### [Task brief]
Transcribe the data underneath exactly. No images belong in your version.

### [Recorded information]

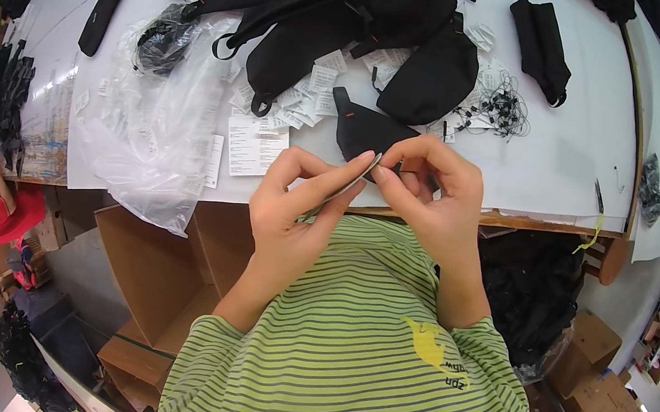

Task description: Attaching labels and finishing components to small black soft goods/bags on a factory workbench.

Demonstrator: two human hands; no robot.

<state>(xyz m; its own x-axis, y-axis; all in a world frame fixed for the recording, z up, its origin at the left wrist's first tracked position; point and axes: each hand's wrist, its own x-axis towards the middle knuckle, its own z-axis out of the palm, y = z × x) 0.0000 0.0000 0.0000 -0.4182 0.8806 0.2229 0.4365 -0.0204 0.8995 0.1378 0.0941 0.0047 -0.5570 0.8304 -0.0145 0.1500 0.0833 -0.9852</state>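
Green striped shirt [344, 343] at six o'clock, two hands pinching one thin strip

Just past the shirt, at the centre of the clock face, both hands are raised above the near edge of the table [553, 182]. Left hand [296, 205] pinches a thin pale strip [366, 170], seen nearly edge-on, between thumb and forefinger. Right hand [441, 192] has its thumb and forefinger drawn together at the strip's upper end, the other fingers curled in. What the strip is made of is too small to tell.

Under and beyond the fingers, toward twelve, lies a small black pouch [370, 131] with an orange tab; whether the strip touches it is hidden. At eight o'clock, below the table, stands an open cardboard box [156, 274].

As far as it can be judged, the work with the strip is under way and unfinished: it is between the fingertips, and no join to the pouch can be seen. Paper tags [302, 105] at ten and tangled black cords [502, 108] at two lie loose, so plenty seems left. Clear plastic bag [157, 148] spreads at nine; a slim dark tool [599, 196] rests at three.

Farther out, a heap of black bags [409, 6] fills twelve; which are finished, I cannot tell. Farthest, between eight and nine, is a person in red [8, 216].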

### [Output below]
Task description: Attaching labels and finishing components to small black soft goods/bags on a factory workbench.

Demonstrator: two human hands; no robot.

<state>(xyz m; its own x-axis, y-axis; all in a world frame fixed for the recording, z up, its origin at the left wrist's first tracked position; point and axes: each hand's wrist, its own x-axis towards the middle knuckle, its own z-axis out of the palm, y = z × x) 0.0000 0.0000 0.0000 -0.4182 0.8806 0.2229 0.4365 -0.0204 0.8995 0.1378 0.0941 0.0047 -0.5570 0.8304 -0.0145 0.1500 0.0833 -0.9852</state>
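Green striped shirt [344, 343] at six o'clock, two hands pinching one thin strip

Just past the shirt, at the centre of the clock face, both hands are raised above the near edge of the table [553, 182]. Left hand [296, 205] pinches a thin pale strip [366, 170], seen nearly edge-on, between thumb and forefinger. Right hand [441, 192] has its thumb and forefinger drawn together at the strip's upper end, the other fingers curled in. What the strip is made of is too small to tell.

Under and beyond the fingers, toward twelve, lies a small black pouch [370, 131] with an orange tab; whether the strip touches it is hidden. At eight o'clock, below the table, stands an open cardboard box [156, 274].

As far as it can be judged, the work with the strip is under way and unfinished: it is between the fingertips, and no join to the pouch can be seen. Paper tags [302, 105] at ten and tangled black cords [502, 108] at two lie loose, so plenty seems left. Clear plastic bag [157, 148] spreads at nine; a slim dark tool [599, 196] rests at three.

Farther out, a heap of black bags [409, 6] fills twelve; which are finished, I cannot tell. Farthest, between eight and nine, is a person in red [8, 216].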

The output is complete, and nothing more is needed.